TASK TO CARRY OUT:
Leave out any pictures and transcribe all other data below exactly.

SOURCE DATA:
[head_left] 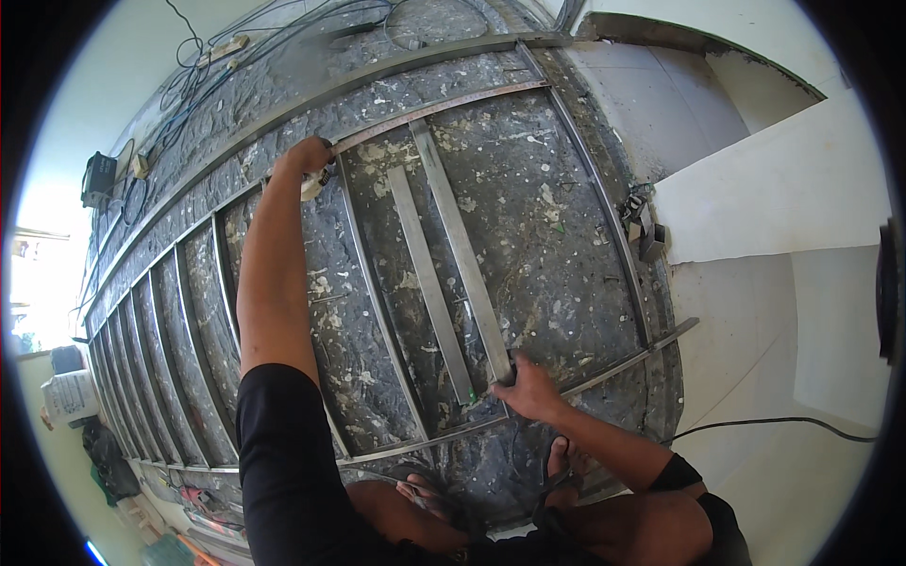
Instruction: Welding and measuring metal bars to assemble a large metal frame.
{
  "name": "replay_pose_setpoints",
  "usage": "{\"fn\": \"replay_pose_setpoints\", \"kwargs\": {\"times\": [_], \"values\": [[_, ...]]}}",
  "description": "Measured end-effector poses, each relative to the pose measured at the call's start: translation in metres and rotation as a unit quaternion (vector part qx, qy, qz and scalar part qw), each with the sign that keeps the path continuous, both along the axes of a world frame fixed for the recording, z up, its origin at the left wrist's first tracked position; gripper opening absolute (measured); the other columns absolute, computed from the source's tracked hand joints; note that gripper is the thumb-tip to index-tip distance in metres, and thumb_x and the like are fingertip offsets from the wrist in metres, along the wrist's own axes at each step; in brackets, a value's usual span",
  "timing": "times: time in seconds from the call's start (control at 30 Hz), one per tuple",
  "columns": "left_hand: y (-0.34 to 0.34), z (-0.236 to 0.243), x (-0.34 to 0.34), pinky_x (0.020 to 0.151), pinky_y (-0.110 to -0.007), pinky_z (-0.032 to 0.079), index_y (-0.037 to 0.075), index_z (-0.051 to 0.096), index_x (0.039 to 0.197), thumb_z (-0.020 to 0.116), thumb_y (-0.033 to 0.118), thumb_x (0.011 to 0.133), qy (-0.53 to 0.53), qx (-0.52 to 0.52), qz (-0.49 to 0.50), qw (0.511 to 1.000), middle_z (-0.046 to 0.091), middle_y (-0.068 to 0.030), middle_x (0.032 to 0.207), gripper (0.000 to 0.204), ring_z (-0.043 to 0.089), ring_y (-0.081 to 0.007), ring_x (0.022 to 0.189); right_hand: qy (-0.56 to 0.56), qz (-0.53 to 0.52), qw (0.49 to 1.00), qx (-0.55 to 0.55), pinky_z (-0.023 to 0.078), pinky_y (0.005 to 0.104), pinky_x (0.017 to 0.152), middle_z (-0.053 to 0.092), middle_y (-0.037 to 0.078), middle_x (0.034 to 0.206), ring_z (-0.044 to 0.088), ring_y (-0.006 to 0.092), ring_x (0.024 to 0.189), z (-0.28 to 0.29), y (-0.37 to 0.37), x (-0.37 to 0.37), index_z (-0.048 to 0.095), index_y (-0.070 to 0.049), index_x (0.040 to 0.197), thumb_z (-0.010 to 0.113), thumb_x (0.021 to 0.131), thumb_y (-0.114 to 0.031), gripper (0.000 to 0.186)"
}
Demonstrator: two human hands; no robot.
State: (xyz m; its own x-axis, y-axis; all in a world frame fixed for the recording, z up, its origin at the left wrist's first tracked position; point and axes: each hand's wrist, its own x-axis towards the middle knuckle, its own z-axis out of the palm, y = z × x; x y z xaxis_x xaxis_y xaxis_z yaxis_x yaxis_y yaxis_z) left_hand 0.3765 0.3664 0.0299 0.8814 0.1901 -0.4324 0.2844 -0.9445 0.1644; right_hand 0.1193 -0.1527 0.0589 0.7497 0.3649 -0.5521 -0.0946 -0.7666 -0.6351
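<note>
My left hand (310, 156) is closed at the far side of a metal frame, round a tape measure whose case is mostly hidden under the fingers. Its blade (444, 110) runs out to the right and reaches the frame's right-hand bar (596, 184). Near my feet, my right hand (530, 389) grips the near end of a flat grey metal bar (460, 241). This bar slants away from me, its far end close under the tape blade. A second, shorter metal bar (429, 283) lies on the floor just left of it.
Several crossbars (193, 330) join the frame's long rails on the left. Cables (330, 24) and a dark box-shaped machine (99, 179) lie at the far left. Short metal offcuts (651, 241) sit beside the right-hand bar. A white panel (774, 189) stands at right.
</note>
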Motion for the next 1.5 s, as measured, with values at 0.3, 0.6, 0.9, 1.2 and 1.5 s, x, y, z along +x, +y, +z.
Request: {"fn": "replay_pose_setpoints", "kwargs": {"times": [0.3,0.6,0.9,1.2,1.5], "values": [[-0.011,0.004,0.001,0.086,-0.045,0.05,0.005,0.069,0.108,0.055,0.038,0.094,-0.001,-0.009,0.02,1.0,0.07,-0.0196,0.104,0.038,0.067,-0.0363,0.097,0.032,-0.105,0.989,0.096,0.05,0.0402,0.071,0.063,0.017,0.083,0.064,0.0295,0.077,-0.023,-0.044,-0.006,0.055,0.002,0.106,0.065,0.08,-0.018,0.034],[-0.006,-0.001,-0.001,0.085,-0.045,0.05,0.004,0.07,0.106,0.055,0.038,0.095,-0.005,-0.018,0.031,0.999,0.07,-0.0195,0.103,0.038,0.067,-0.0363,0.096,0.205,-0.225,0.932,0.199,0.038,0.0286,0.046,0.05,0.0,0.066,0.047,0.0077,0.052,-0.026,-0.049,0.009,0.056,-0.001,0.1,0.058,0.082,-0.009,0.02],[0.001,-0.002,0.005,0.078,-0.046,0.053,0.006,0.069,0.109,0.057,0.038,0.094,0.008,0.001,0.019,1.0,0.069,-0.0197,0.105,0.038,0.068,-0.0372,0.094,0.22,-0.215,0.924,0.227,0.037,0.0279,0.042,0.049,-0.001,0.063,0.046,0.0081,0.048,-0.029,-0.038,0.018,0.056,-0.002,0.1,0.056,0.082,-0.007,0.018],[0.003,-0.006,0.001,0.084,-0.045,0.05,0.005,0.071,0.104,0.055,0.035,0.094,-0.024,0.017,0.005,1.0,0.07,-0.0202,0.102,0.035,0.067,-0.0368,0.095,0.242,-0.213,0.915,0.244,0.036,0.0281,0.04,0.047,-0.001,0.06,0.046,0.0083,0.045,-0.035,-0.039,0.02,0.052,-0.005,0.093,0.055,0.085,-0.006,0.009],[-0.012,-0.008,0.007,0.096,-0.047,0.048,0.008,0.065,0.12,0.053,0.031,0.092,0.028,0.036,0.076,0.996,0.061,-0.0157,0.129,0.038,0.057,-0.036,0.12,0.257,-0.19,0.915,0.247,0.036,0.0281,0.04,0.048,-0.001,0.06,0.046,0.008,0.045,-0.035,-0.027,0.008,0.051,-0.004,0.094,0.056,0.086,-0.006,0.009]]}}
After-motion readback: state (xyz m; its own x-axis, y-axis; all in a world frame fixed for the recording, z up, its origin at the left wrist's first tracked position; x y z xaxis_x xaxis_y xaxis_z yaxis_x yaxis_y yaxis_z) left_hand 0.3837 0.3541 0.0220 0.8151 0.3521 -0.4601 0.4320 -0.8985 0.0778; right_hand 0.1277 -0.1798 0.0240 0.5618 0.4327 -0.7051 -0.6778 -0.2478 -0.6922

RESPONSE AREA:
[head_left] 
Instruction: Welding and measuring metal bars to assemble a large metal frame.
{
  "name": "replay_pose_setpoints",
  "usage": "{\"fn\": \"replay_pose_setpoints\", \"kwargs\": {\"times\": [_], \"values\": [[_, ...]]}}",
  "description": "Measured end-effector poses, each relative to the pose measured at the call's start: translation in metres and rotation as a unit quaternion (vector part qx, qy, qz and scalar part qw), each with the sign that keeps the path continuous, both along the axes of a world frame fixed for the recording, z up, its origin at the left wrist's first tracked position; gripper opening absolute (measured); the other columns absolute, computed from the source's tracked hand joints; note that gripper is the thumb-tip to index-tip distance in metres, and thumb_x and the like are fingertip offsets from the wrist in metres, along the wrist's own axes at each step; in brackets, a value's usual span",
  "timing": "times: time in seconds from the call's start (control at 30 Hz), one per tuple",
  "columns": "left_hand: y (-0.34 to 0.34), z (-0.236 to 0.243), x (-0.34 to 0.34), pinky_x (0.020 to 0.151), pinky_y (-0.110 to -0.007), pinky_z (-0.032 to 0.079), index_y (-0.037 to 0.075), index_z (-0.051 to 0.096), index_x (0.039 to 0.197), thumb_z (-0.020 to 0.116), thumb_y (-0.033 to 0.118), thumb_x (0.011 to 0.133), qy (-0.53 to 0.53), qx (-0.52 to 0.52), qz (-0.49 to 0.50), qw (0.511 to 1.000), middle_z (-0.046 to 0.091), middle_y (-0.068 to 0.030), middle_x (0.032 to 0.207), gripper (0.000 to 0.204), ring_z (-0.043 to 0.089), ring_y (-0.081 to 0.007), ring_x (0.022 to 0.189); right_hand: qy (-0.56 to 0.56), qz (-0.53 to 0.52), qw (0.49 to 1.00), qx (-0.55 to 0.55), pinky_z (-0.023 to 0.078), pinky_y (0.005 to 0.104), pinky_x (0.017 to 0.152), middle_z (-0.053 to 0.092), middle_y (-0.037 to 0.078), middle_x (0.034 to 0.206), ring_z (-0.044 to 0.088), ring_y (-0.006 to 0.092), ring_x (0.024 to 0.189), z (-0.28 to 0.29), y (-0.37 to 0.37), x (-0.37 to 0.37), index_z (-0.048 to 0.095), index_y (-0.070 to 0.049), index_x (0.040 to 0.197), thumb_z (-0.010 to 0.113), thumb_x (0.021 to 0.131), thumb_y (-0.114 to 0.031), gripper (0.000 to 0.186)"
}
Demonstrator: two human hands; no robot.
State: (xyz m; its own x-axis, y-axis; all in a world frame fixed for the recording, z up, its origin at the left wrist's first tracked position; point and axes: each hand's wrist, its own x-axis towards the middle knuckle, its own z-axis out of the palm, y = z × x; x y z xaxis_x xaxis_y xaxis_z yaxis_x yaxis_y yaxis_z) left_hand 0.3765 0.3664 0.0299 0.8814 0.1901 -0.4324 0.2844 -0.9445 0.1644; right_hand 0.1193 -0.1527 0.0589 0.7497 0.3649 -0.5521 -0.0946 -0.7666 -0.6351
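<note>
My left hand (310, 156) is closed at the far side of a metal frame, round a tape measure whose case is mostly hidden under the fingers. Its blade (444, 110) runs out to the right and reaches the frame's right-hand bar (596, 184). Near my feet, my right hand (530, 389) grips the near end of a flat grey metal bar (460, 241). This bar slants away from me, its far end close under the tape blade. A second, shorter metal bar (429, 283) lies on the floor just left of it.
Several crossbars (193, 330) join the frame's long rails on the left. Cables (330, 24) and a dark box-shaped machine (99, 179) lie at the far left. Short metal offcuts (651, 241) sit beside the right-hand bar. A white panel (774, 189) stands at right.
</note>
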Motion for the next 1.5 s, as measured, with values at 0.3, 0.6, 0.9, 1.2 and 1.5 s, x, y, z along +x, +y, +z.
Request: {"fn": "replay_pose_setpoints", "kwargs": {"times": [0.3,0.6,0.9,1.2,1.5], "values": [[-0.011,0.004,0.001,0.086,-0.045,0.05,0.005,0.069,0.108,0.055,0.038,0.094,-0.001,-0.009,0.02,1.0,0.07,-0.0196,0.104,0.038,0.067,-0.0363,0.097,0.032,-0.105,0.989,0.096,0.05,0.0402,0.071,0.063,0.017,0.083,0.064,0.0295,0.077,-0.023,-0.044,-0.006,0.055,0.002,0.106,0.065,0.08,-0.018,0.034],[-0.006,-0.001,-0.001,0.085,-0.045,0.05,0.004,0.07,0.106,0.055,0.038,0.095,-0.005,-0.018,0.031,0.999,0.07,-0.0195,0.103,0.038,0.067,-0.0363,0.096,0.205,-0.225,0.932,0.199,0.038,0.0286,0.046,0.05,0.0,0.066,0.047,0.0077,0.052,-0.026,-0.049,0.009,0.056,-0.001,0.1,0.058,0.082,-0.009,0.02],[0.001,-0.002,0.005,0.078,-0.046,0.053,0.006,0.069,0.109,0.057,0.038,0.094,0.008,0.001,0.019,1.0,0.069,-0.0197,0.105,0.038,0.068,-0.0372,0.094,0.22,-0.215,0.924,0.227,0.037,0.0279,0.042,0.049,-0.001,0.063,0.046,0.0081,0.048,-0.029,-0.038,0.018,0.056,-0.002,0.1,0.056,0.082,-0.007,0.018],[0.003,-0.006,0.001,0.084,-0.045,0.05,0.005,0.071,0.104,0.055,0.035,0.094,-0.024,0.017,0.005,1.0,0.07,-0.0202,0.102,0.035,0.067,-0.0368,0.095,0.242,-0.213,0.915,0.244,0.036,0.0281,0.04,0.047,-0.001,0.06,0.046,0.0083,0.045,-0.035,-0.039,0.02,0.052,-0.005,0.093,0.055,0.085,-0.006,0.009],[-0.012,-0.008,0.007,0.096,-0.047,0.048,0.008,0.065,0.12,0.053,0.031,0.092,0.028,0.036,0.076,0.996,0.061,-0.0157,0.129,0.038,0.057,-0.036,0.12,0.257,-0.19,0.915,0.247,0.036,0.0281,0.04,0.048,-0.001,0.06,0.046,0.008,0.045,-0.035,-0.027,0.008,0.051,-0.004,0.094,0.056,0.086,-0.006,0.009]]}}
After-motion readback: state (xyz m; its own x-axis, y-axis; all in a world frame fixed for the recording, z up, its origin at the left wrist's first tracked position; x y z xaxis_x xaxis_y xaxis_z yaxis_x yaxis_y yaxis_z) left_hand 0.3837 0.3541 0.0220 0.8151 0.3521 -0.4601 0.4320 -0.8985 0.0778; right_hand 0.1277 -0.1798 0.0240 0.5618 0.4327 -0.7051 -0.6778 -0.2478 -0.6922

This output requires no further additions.